Quality Assurance Manager
|Reports To||Site Quality Director|
The Quality Assurance Manager is responsible for checking the implementation of the quality management system (QMS) including accordance with ISO 9001 and applicable cGMP requirements. The role has the responsibility of representing Greenfield Global’s commitment to quality to our customers and/or regulatory bodies. The role must conduct quality assurance audits and monitor and record results from processes and procedures within the production and quality units. Corrective measures are to be taken if any deviation from normal procedures is found. This may include a deviation, NCR, etc. A major component of this role is the final QA verification of production and quality records and the management of production QA verifier.
|Duties & Responsibilities|
- Responsible for completeness of documentation such as batch record and QC data prior to product release.
- Responsible for the associated Quality Processes (i.e. Deviations, Product Quarantine, CAPA control, protocols, etc.) are progressed in a compliant and timely manner and ensure cGMP compliance is maintained.
- Lead or participate in external audits from customers and /or regulatory bodies.
- Manage customer complaints and inquiries related to the site QMS.
- Provide Quality oversight for calibration and maintenance program.
- Lead efforts for process and product risk assessments.
- Manage the activities of the Quality Assurance department in a manner that keeps plant and senior management fully informed on any issues and assists in achieving quality and compliance goals.
- Manage corporate food safety and quality programs and maintain the required documentation and provide continuing education of plant associates as required.

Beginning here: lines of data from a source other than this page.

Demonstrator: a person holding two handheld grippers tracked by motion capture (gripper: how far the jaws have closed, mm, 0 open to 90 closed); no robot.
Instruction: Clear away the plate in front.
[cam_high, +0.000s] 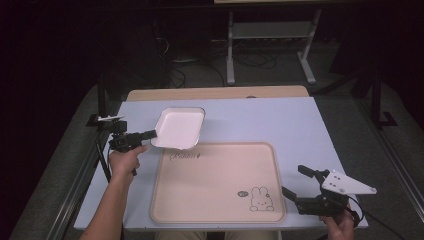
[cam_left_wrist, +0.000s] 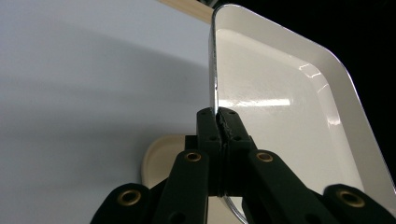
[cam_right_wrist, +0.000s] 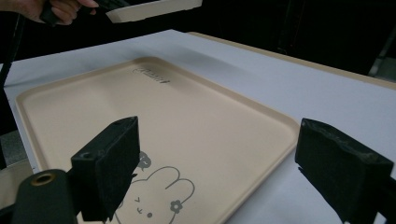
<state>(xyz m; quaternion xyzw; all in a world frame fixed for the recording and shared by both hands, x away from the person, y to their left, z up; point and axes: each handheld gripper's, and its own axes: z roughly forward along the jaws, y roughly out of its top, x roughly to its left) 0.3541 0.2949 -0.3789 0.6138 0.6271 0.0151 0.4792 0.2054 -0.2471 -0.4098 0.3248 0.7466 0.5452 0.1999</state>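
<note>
A white rectangular dish (cam_high: 179, 128) hangs tilted above the table, near the far left corner of a beige tray (cam_high: 215, 175) printed with a rabbit. My left gripper (cam_high: 150, 134) is shut on the dish's left rim; the left gripper view has the jaws (cam_left_wrist: 223, 122) pinching the thin edge of the dish (cam_left_wrist: 280, 116), with the tray's corner (cam_left_wrist: 159, 156) below. My right gripper (cam_high: 295, 180) stands open with nothing in it, beside the tray's near right corner. In the right gripper view its jaws (cam_right_wrist: 224, 158) frame the tray (cam_right_wrist: 140, 107), with the dish (cam_right_wrist: 154, 9) held high at the far side.
The pale table top (cam_high: 280, 120) runs to a wooden strip (cam_high: 215, 93) along its far edge. Beyond it, a white metal stand (cam_high: 270, 45) and cables sit on the dark floor. Bare table lies to the right of the tray and behind it.
</note>
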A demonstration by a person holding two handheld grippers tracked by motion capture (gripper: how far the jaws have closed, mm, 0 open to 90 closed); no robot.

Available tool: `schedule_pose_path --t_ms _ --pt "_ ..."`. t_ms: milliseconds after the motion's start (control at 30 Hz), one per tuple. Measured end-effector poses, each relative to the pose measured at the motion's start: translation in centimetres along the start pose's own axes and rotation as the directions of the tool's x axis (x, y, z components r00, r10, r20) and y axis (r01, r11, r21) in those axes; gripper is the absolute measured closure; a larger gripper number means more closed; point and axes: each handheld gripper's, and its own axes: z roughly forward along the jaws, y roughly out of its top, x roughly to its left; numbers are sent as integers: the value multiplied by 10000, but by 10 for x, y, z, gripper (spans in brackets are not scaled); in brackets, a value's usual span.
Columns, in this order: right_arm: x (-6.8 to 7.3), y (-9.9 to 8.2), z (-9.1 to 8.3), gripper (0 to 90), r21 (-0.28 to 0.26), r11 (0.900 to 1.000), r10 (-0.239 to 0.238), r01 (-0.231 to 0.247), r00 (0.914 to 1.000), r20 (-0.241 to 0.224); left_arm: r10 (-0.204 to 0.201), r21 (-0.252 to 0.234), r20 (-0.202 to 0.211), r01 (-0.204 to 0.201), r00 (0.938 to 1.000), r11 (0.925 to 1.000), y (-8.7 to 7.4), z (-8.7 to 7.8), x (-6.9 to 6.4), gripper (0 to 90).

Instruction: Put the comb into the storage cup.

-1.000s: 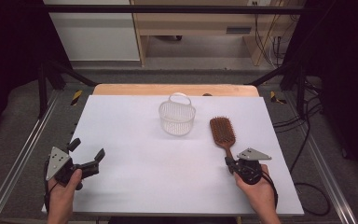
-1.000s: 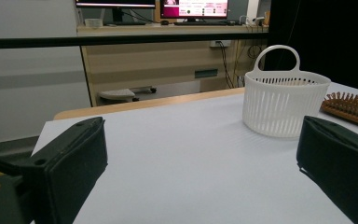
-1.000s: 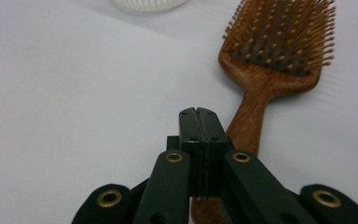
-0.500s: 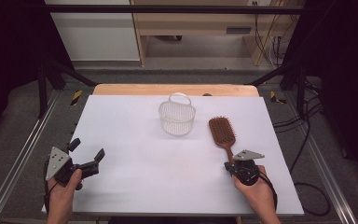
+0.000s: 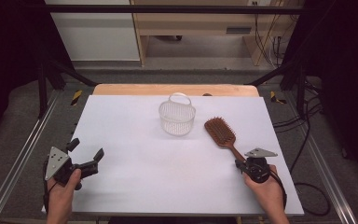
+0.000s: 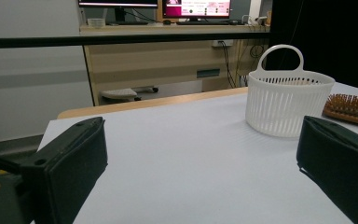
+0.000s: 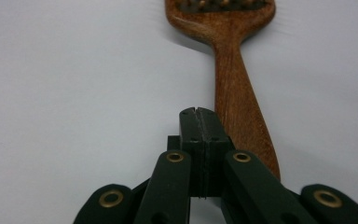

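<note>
Hairbrush of brown wood with a paddle head (image 5: 221,132) lies bristles-up on the white counter (image 5: 135,186), its handle pointing at the person's right gripper (image 5: 239,164). That gripper has slid in and slightly down over the past second, and its jaws, pressed fully together with nothing between them, now sit just beside the handle end (image 7: 242,112), touching or nearly so. They would have to open before any grasp. At the near left, the left gripper (image 5: 85,153) hovers unchanged, jaws spread wide and empty. Farther back, a white slotted plastic basket with a loop handle (image 5: 177,116) stands just left of the brush head.
</note>
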Motion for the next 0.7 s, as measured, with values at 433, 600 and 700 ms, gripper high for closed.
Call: schedule_pose_path --t_ms 433,600,700 --pt "-21 -4 -5 900 -149 9989 447 -441 9979 472 40 29 -38 -40 10000 10000 0 1 0 19" --pt "-23 -4 -5 900 -185 9989 446 -436 9973 580 71 63 -85 -70 9999 10000 -1 1 1 19" --pt "-23 -4 -5 900 -201 9987 483 -473 9975 514 72 68 -124 -71 9999 10000 -1 1 1 19"
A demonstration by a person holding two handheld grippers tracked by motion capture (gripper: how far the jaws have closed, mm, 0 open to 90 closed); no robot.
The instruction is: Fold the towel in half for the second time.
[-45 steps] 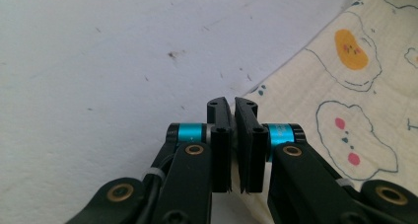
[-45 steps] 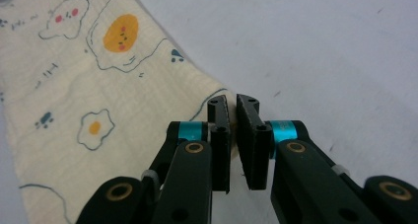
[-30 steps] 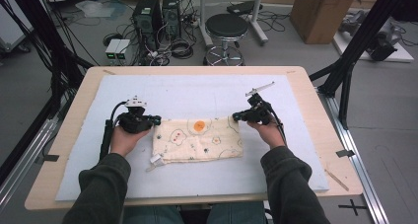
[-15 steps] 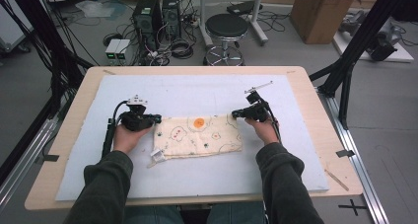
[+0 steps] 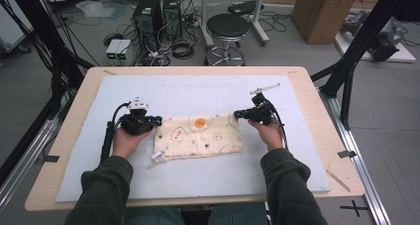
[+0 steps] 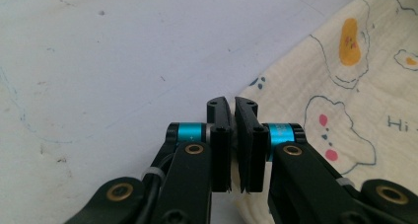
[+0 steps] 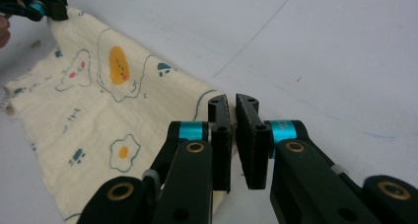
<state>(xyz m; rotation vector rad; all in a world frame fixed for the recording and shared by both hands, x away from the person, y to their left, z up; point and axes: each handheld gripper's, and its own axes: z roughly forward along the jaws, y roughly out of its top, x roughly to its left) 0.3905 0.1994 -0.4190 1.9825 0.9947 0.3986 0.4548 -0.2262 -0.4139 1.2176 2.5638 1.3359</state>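
With both the left gripper (image 5: 157,120) and right gripper (image 5: 238,114) clamped on the cloth's (image 5: 200,136) far corners, its long axis runs straight between them.

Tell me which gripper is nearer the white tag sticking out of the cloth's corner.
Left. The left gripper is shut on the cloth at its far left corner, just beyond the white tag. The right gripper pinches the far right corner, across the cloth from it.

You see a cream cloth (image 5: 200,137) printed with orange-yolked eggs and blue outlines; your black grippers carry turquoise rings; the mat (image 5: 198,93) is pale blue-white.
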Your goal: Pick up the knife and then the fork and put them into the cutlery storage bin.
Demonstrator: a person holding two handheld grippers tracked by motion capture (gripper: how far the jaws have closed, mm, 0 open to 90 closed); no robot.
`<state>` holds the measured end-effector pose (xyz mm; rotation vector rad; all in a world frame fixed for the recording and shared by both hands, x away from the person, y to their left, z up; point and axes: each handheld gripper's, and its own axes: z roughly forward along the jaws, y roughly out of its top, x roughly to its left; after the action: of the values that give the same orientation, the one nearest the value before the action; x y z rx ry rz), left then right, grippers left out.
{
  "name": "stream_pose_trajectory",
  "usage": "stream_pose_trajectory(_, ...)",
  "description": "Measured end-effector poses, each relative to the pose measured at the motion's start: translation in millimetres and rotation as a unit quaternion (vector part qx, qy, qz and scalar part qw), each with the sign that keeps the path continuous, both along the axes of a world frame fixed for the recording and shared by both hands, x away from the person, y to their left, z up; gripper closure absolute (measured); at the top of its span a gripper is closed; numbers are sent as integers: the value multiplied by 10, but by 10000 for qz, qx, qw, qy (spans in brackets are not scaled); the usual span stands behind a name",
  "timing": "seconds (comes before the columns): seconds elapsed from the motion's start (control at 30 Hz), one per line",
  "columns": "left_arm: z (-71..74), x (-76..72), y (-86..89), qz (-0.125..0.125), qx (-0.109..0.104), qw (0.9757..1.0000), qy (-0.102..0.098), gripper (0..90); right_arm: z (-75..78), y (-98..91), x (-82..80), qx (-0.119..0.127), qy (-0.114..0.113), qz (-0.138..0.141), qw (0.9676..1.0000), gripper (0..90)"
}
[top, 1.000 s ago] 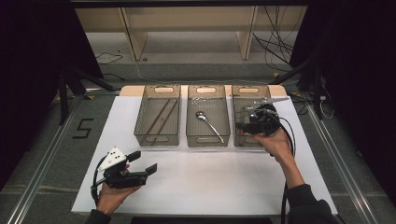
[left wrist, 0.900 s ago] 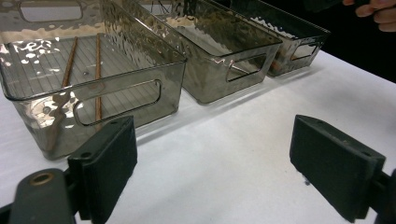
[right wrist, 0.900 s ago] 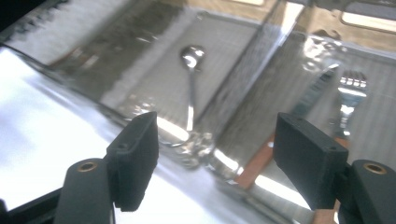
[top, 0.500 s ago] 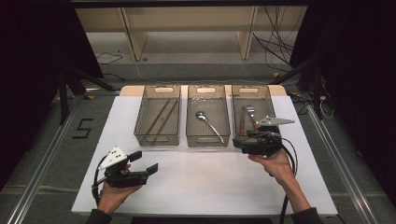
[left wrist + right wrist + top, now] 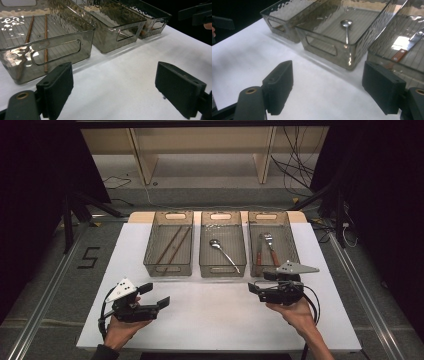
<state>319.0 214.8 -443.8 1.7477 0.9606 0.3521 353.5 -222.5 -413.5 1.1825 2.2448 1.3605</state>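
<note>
The white-topped bench (image 5: 220,315) carries three smoky clear plastic bins in a row, and the work in hand looks like sorting cutlery into them: the left bin (image 5: 168,270) holds two brown wooden chopsticks (image 5: 172,245), the middle bin (image 5: 222,269) a silver metal spoon (image 5: 223,254), and the right bin (image 5: 291,240) a wooden-handled fork (image 5: 270,247) lying beside a wooden-handled knife (image 5: 259,249). The step now seems to be the retreat after a drop, so the right gripper (image 5: 256,289) does well to back straight off the bin's near wall, staying low and level over the bare bench with its jaws spread and nothing between them, so no rim gets knocked. The left gripper (image 5: 156,301) rests by the bench's near left edge, jaws likewise released and empty. Against the earlier frames, the right gripper was over the right bin and has come back toward the person, its jaws having just been opening; the left gripper has kept its place
</note>
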Motion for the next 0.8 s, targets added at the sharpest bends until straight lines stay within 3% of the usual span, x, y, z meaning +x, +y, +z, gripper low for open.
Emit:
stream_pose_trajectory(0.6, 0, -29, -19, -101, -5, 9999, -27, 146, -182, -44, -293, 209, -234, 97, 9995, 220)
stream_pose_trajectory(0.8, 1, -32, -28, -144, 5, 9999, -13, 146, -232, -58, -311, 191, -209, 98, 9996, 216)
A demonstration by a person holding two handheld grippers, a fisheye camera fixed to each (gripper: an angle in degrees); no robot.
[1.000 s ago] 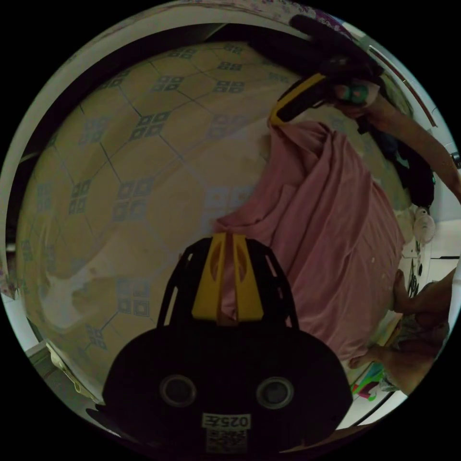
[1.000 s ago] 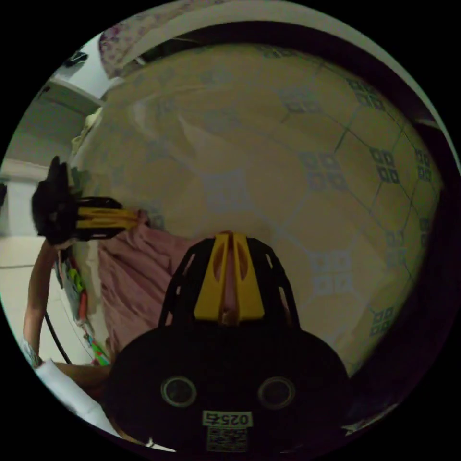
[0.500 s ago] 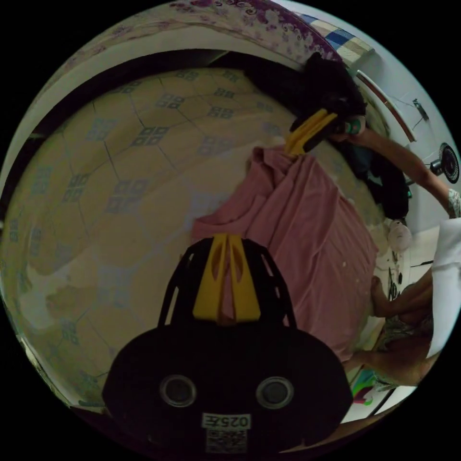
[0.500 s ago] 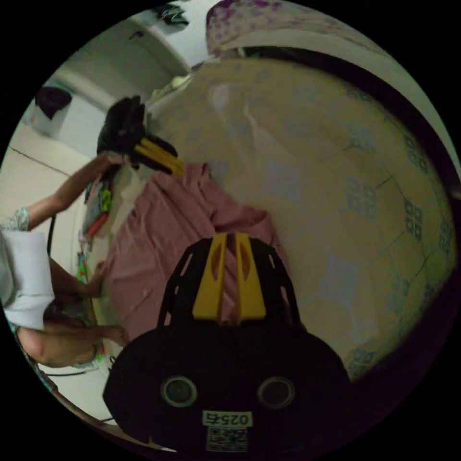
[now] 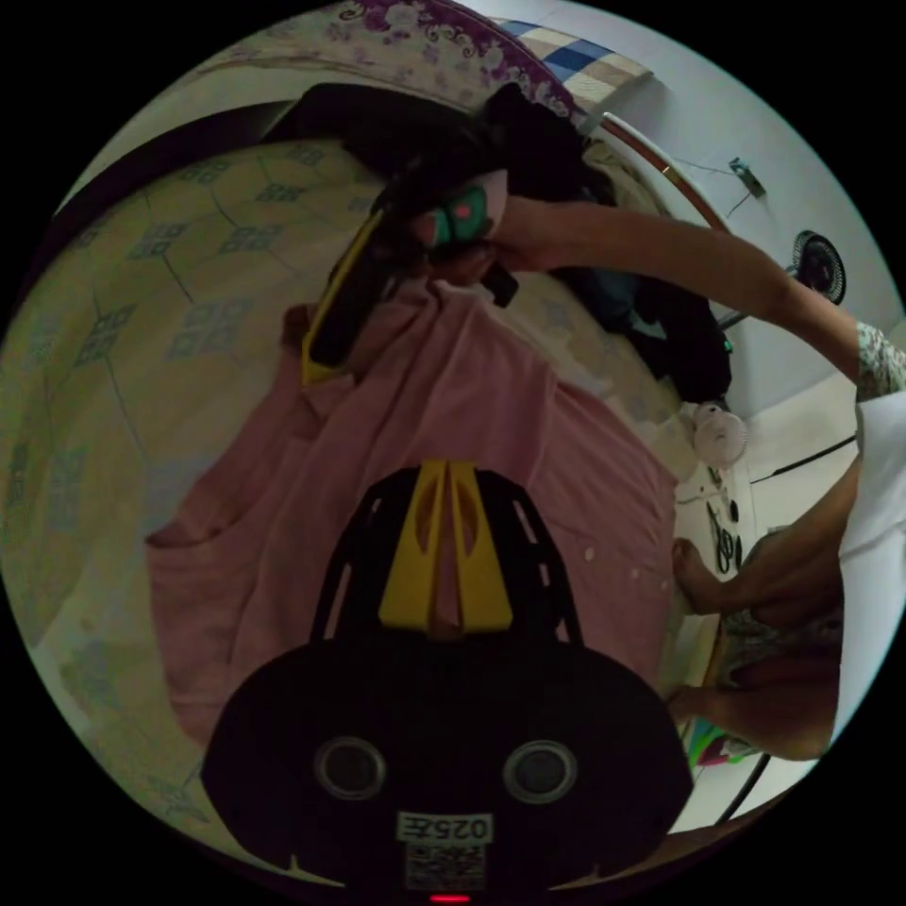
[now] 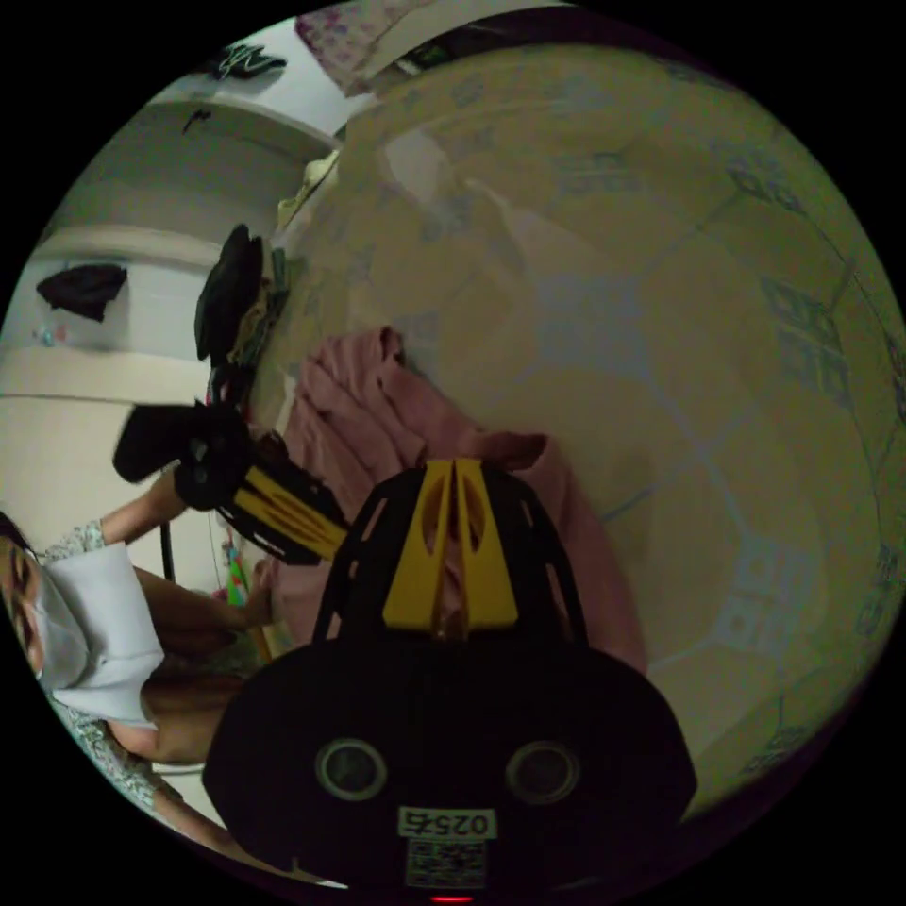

- Acts a liaison for commercial, quality, and production personnel regarding product quality issues.
- Conducts Internal Audits according to the established schedule to ensure HACCP and QMS are effectively implemented.
- Identifies discrepancies in current practices, food safety and QMS requirements through quality audits, conduct root cause analysis, and facilitate development of corrective and preventive actions to resolve issues on continual basis.
- Establish employee work schedules based on needs of internal customers.
- Manage validation and qualification programs and final approval of commissioning documents.
- Develop, write, and maintain protocols and reports.
- Must acquire/maintain sufficient knowledge of manufacturing and QC processes.
- Review and approval of batch records, product files and quality control data, and Certificates of Analysis for the purposes of product release.
- Ensure site-based compliance for certifications on Organic, Kosher, ISO, and GMP
- Confirming that any investigations and deviations associated with the product under review are resolved and closed.
- Release of raw materials and finished goods for shipment and stock through ERP systems – such as Navision.
- Manage a small team of Quality Assurance professionals.
|Skills & Qualifications|
- Bachelor’s degree in chemistry or related science
- Minimum five years of Quality experience, preferably chemical manufacturing
- Supervisory experience
- Excellent communication skills
- ISO 2015 and cGMP implementation experience a plus
- TTB and compliance experience preferred
- Ability to foster collaborative, cross department relationships to meet common objectives
- Possesses Company values of honesty, integrity, respect, commitment and openness to change while modelling the Company Core Principles in all activities.